There is much I would like to write. I have been doing photography once again. It started rough but the last couple of shoots have been encouraging. The biggest events have been the two Portfolio Reviews, one at NWHPC and one with the Katy group.
I showed, Observations and Reflections, photos from a shoot at Via Colori last year. I had planned on doing Small Manifestations, photographs I have taken in the last year or two in cemeteries. I am fascinated with the artifacts left behind at grave sites. But in the process of getting the images together I saw something I had overlooked in the Via Colori folder. I realized that I had taken a lot of images where I included an artist drawing a human face or figure. It was a cold rainy day and all were wearing hoodies, mostly black. In all the images the artist was very secondary to the drawn image and the image seem more alive and seemed to be observing the artist or the spectators viewing the artist working. I immediately knew that was going to be my portfolio. I am pleased because it got very good reviews.
I planned on using the same portfolio at Katy. However, I knew one of the reviewers at NWHPC would also be there so I was looking for a different portfolio for him to review. This is where it gets a little tricky.
Over ten years ago I was doing a lot of photo manipulation using different software, different approaches and techniques. Well, I have a portfolio that I titled The Locus of the Last Lost Souls. It was a very dark time in my life and I was having horrific nightmares almost nightly. I love my nightmares. I find them fascinating. Many times after waking from a nightmare I would lie there partially awake, partially asleep, for what seemed like hours going over the details and attempting to rewrite it to a more favorable conclusion. I seldom have nightmares anymore. Scarcely can even remember if I dreamed.
The Locus was basically about my nightmares. I would layer images, using only the parts of each that I wanted. I would then manipulate the images, the colors, whatever I felt was needed then I would draw over the images freehand with a mouse. The lack of precision gave the images a very crude appearance. Some came out very good, some not so good. In all there were about thirty images. Of that I only have eight left and those only because I printed them out. The rest of the series is gone. The software would only write very small files and almost all of the images I used were scarfed from the Internet because I was not able to go out and shoot what was needed. Some, because I needed nudes, came from porn sites.
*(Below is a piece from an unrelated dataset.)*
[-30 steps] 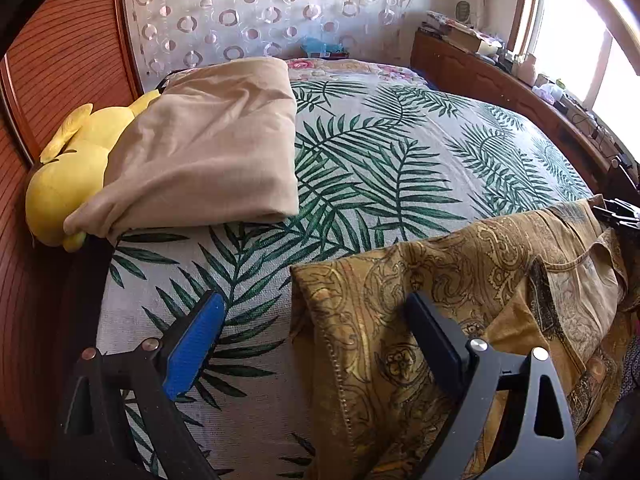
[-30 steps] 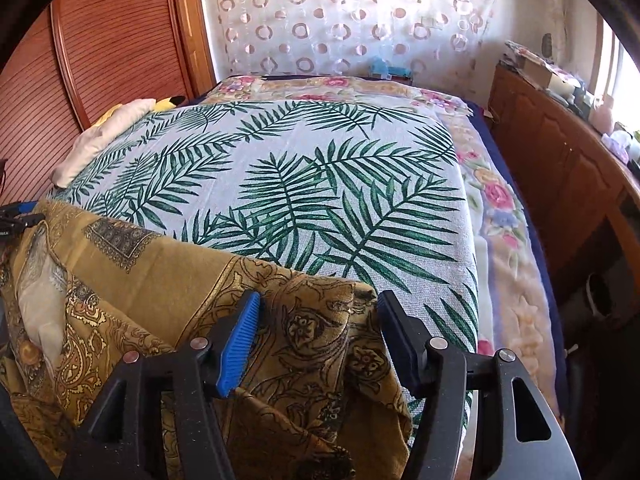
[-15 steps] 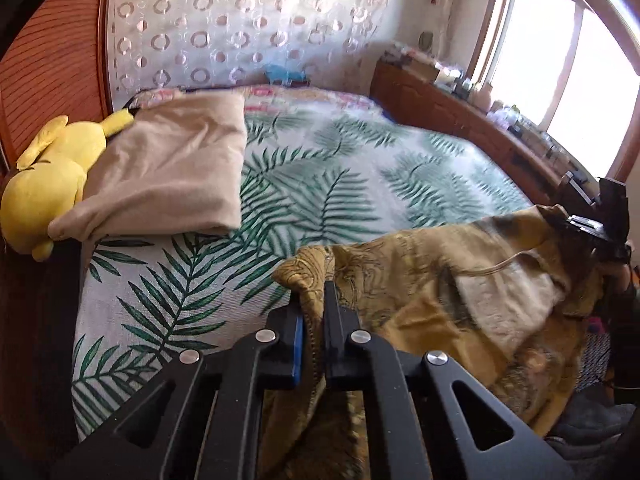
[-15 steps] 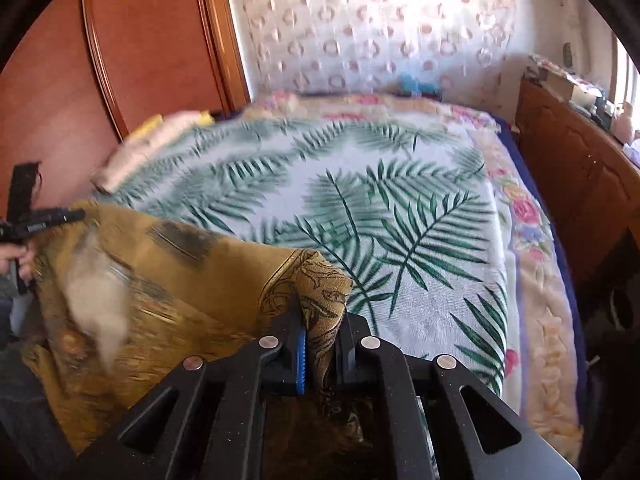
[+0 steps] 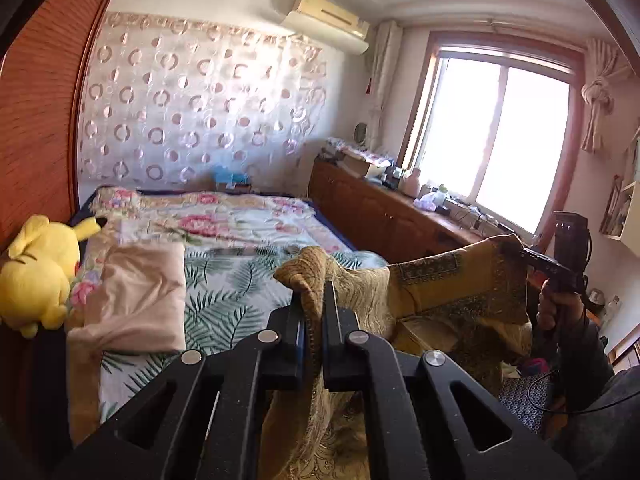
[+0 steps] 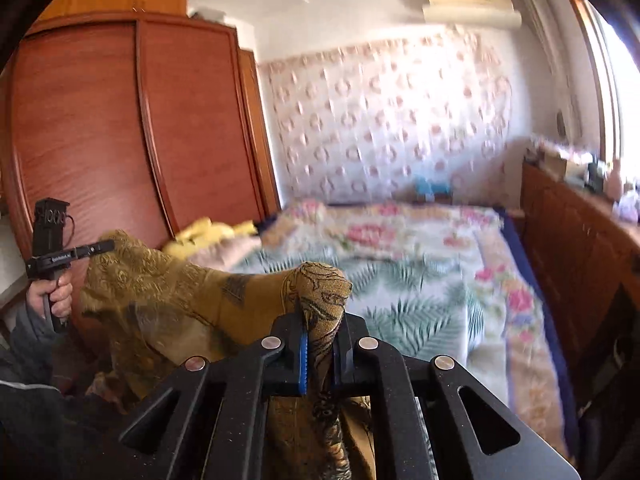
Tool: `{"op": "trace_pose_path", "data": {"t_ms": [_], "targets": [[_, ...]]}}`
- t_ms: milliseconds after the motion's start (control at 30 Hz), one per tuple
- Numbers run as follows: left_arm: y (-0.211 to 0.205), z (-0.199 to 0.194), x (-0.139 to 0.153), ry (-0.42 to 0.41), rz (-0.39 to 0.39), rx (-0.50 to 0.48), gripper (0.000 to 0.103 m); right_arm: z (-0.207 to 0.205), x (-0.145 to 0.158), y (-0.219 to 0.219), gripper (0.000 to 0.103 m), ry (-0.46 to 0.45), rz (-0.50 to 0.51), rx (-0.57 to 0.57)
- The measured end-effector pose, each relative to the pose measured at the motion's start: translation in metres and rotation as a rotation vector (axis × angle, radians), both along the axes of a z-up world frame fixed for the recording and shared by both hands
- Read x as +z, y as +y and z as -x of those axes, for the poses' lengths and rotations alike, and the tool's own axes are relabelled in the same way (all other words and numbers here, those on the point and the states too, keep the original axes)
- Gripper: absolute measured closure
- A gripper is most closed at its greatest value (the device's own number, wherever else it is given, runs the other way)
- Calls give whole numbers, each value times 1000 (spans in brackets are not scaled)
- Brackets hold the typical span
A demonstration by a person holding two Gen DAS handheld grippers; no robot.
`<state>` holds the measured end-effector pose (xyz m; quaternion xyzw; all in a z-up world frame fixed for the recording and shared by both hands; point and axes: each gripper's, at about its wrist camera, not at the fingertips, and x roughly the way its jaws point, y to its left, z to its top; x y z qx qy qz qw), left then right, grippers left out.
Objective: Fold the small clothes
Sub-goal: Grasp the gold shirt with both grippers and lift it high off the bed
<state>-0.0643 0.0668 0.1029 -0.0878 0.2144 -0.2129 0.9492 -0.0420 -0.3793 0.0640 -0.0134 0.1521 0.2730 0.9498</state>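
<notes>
A mustard-gold patterned garment (image 5: 452,292) hangs in the air between my two grippers, above the near edge of the bed. My left gripper (image 5: 313,300) is shut on one corner of it. My right gripper (image 6: 320,312) is shut on the other corner; the garment (image 6: 168,292) sags between them. In the left wrist view the right gripper (image 5: 520,249) shows at the right, pinching the cloth. In the right wrist view the left gripper (image 6: 110,245) shows at the left, doing the same.
The bed (image 5: 240,280) has a palm-leaf cover. A folded beige cloth (image 5: 140,296) lies at its left, beside a yellow plush toy (image 5: 36,272). A wooden wardrobe (image 6: 120,140) stands left; a cluttered wooden sideboard (image 5: 380,216) runs under the window at right.
Both grippers closed on the garment's corners on the bed, then lifted it up off the bed. The views now tilt upward toward the wall and ceiling.
</notes>
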Motion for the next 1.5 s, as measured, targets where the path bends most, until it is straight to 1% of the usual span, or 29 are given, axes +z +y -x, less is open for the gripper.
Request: {"op": "trace_pose_path", "data": {"t_ms": [100, 367, 533, 667, 800, 900, 933, 967, 1000, 1067, 1167, 1233, 1267, 1333, 1400, 1500], "targets": [[-1, 10, 23, -61, -37, 25, 96, 17, 23, -3, 95, -45, 14, -4], [13, 21, 88, -213, -44, 67, 96, 50, 81, -2, 95, -192, 27, -11], [19, 31, 118, -283, -44, 77, 96, 62, 107, 7, 95, -261, 42, 2], [21, 41, 142, -347, -74, 103, 96, 78, 130, 8, 95, -322, 39, 15], [26, 51, 166, -408, -99, 130, 96, 85, 143, 5, 95, -370, 36, 9], [30, 53, 180, -438, -106, 143, 96, 88, 147, 8, 95, -390, 40, 5], [32, 52, 186, -452, -112, 153, 96, 87, 148, 10, 95, -392, 44, 0], [34, 52, 188, -459, -116, 162, 96, 89, 138, 11, 95, -393, 50, -5], [36, 50, 190, -465, -123, 173, 96, 87, 138, 12, 95, -393, 55, -10], [39, 43, 190, -465, -131, 190, 96, 80, 123, 11, 95, -377, 55, -12], [45, 26, 186, -440, -149, 215, 96, 70, 119, 18, 95, -346, 51, -10], [50, 6, 172, -393, -161, 224, 96, 62, 123, 21, 95, -310, 58, -10], [50, -2, 166, -373, -169, 230, 96, 53, 119, 23, 95, -288, 61, -10], [54, -24, 144, -323, -178, 236, 96, 30, 104, 26, 95, -227, 75, -11], [55, -45, 121, -276, -185, 241, 96, 3, 81, 32, 95, -175, 110, -26], [57, -92, 79, -207, -232, 270, 96, -41, 49, 37, 95, -108, 121, -23]]}}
I had written a few lines to go with each of the images. This was a time when I was doing a lot of very personal writing—examine my life, my fears, the world. I wrote short stories that were fictionalized from my life experiences—not stuff to be showing anybody, but just getting it down on paper because when it is on paper I seem to understand it better.
I shared a few of the images with a friend I met on the Internet who was teaching creative writing at Tarrant County College. Robbie was always encouraging but the images were very private so I had not shown the images again until the last few days when I was thinking about using them at Katy. Everyone seemed to like them and seemed to be able to overlook the fact that they were a little perverted.
In looking back I did frame them and hung them at the studio for one of the open house events. They didn’t get any comments. I felt safe there because studios are a little weird anyway.
Anyway, I took them, but I also took Via Colori—I used Via Colori except for the one reviewer, Rudy Hernandez. My last reviewer was the director of the museum at Katy. Anna always intimidates me so I am greatly surprised that I had the nerve to pull them out and ask her opinion.
She read through my statement several times then asked me to spread the photographs out on the floor. I did. She walked back and forth viewing the photographs and then sit down on the floor and carefully read and studied the images. She asked lots of questions and we discussed how the images being procured from the Internet prevented them from hanging in a show or being sold. I understood that and was fine with it because neither was my intention. Then she said something that thank goodness I was in a public place, otherwise I would have broken down. She said, “ I’m surprised I didn’t know this. You are not a photographer. You are a poet.” She encouraged me to start again with my own images. Wow. If I never ever get another review I am happy.
I am not likely to redo The Locus because my life has changed. I am not sure I can make contact with that darkness again and I will have to find something else to do. Thank you Anna.